THE CORPORATE LIBRARY

Related Party Transactions and Outside Related Director Information

Maidenform, Inc. (MFB)

4/24/2006 Proxy Information

Thomas J. Ward

In connection with our initial public offering, Mr. Ward exercised his options to purchase shares of preferred stock, which were then redeemed for the redemption price plus the aggregate unpaid dividend amount attributable to those shares since the date of grant.

Maurice S. Reznik

In connection with our initial public offering, Mr. Reznik exercised his options to purchase shares of preferred stock, which were then redeemed for the redemption price plus the aggregate unpaid dividend amount attributable to those shares since the date of grant.

Steven N. Masket

In connection with our initial public offering, Mr. Masket exercised his options to purchase shares of preferred stock, which were then redeemed for the redemption price plus the aggregate unpaid dividend amount attributable to those shares since the date of grant.

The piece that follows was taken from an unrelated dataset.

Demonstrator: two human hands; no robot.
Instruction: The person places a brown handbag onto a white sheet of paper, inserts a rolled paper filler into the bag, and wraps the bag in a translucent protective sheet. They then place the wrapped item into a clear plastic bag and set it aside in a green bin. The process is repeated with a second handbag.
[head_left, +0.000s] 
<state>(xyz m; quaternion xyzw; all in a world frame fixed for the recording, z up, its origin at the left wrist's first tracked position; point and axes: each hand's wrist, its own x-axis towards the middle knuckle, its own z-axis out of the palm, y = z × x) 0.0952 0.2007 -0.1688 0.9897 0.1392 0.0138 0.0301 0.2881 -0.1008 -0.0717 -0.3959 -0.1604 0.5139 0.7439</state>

Ares Corporate Opportunities Fund, L.P. ("Ares")

In connection with the Acquisition, we entered into an advisory agreement with Ares and ACOF Operating Manager pursuant to which ACOF Operating Manager provided us with its expertise in the areas of finance, strategy, investment and acquisitions relating to our business. Concurrently with the consummation of our initial public offering, we terminated the Ares Advisory Agreement, although the provisions providing for the indemnification of Ares and ACOF Operating Manager and the provision clarifying the scope of their permitted activities survive such termination. As consideration for its agreeing to terminate the agreement, we paid ACOF Operating Manager a fee of $750,000 at the time of the consummation of our initial public offering.

Advisory Fee Paid to Oaktree Capital Management

Since the Acquisition, Oaktree Capital Management has provided us with its expertise in the areas of finance and strategy, as well as critical analysis of capital markets opportunities. As compensation for these advisory services, we paid Oaktree Capital Management an advisory fee of $250,000 at the time of the consummation of our initial public offering.

Stockholders Agreement

Immediately prior to the time of our initial public offering, we entered into an amended and restated stockholders' agreement with all of our pre-IPO stockholders and certain of our executive officers, which became effective concurrently with the consummation of our initial public offering. The amended and restated stockholders' agreement grants registration rights to certain holders of our outstanding shares of capital stock.

Special Cash Bonuses

On July 8, 2005, we paid an aggregate of $1.5 million in special cash bonuses to some of our employees, including our four named executive officers. Included in this amount are bonuses paid to Messrs. Ward, Reznik, Lively and Masket in the amounts of $860,000, $264,500, $90,000 and $75,000, respectively. These special bonuses were paid in recognition of their performance, which allowed us to renegotiate our credit agreement on more favorable terms.

Stock Incentive Grants

The Compensation Committee of our Board of Directors approved, and we granted pursuant to our 2005 Stock Incentive Plan, non-qualified stock options to purchase shares of our common stock to some of our employees, including our four named executive officers, contingent upon and concurrently with the consummation of our initial public offering. See "Executive Compensation And Other Information—Option grants in last fiscal year."

Preferred Stock Dividend

On June 1, 2005, we declared a special dividend of $13.3 million on the shares of our preferred stock that were outstanding at that time, subject to the waiver of certain restrictions in our credit facilities, which was paid on June 21, 2005. Substantially all of the outstanding shares of our preferred stock at the time the dividend was paid were held by entities affiliated with our then 5% stockholders. In connection with the payment of this special dividend, the three holders of options to purchase shares of preferred stock, each of whom is a named executive officer, executed a waiver of their right to receive the amount of the dividend upon exercise of their options.

Redemption of Preferred Stock

Each of our 5% stockholders immediately prior to the consummation of our initial public offering, as well as certain of our executive officers, previously owned shares of, or options to purchase, our preferred stock. These shares and the shares of preferred stock underlying these options, together with aggregate unpaid dividends and the redemption premium, were redeemed in connection with the consummation of our initial public offering.

Sales Restriction Agreements

We have entered into separate Sales Restriction Agreements with each of Ares and Messrs. Ward and Reznik, pursuant to which each of them has agreed to certain limitations on their ability to sell or otherwise transfer shares of our common stock. Generally, each of them has agreed that, subject to certain exceptions, they shall not, without the prior consent of the Company, in the aggregate, sell, transfer or otherwise dispose of any shares of our common stock during any three month period, in an amount greater than the amount specified in Rule 144(e)(1) promulgated under the Securities Act of 1933, as amended, regardless of whether they would otherwise be subject to such rule. Rule 144(e)(1) generally places a volume limitation on sales by an affiliate of a company equal to the greater of one percent of the number of outstanding shares of common stock of the company and the average weekly trading volume during the preceding four calendar weeks, subject to certain exceptions.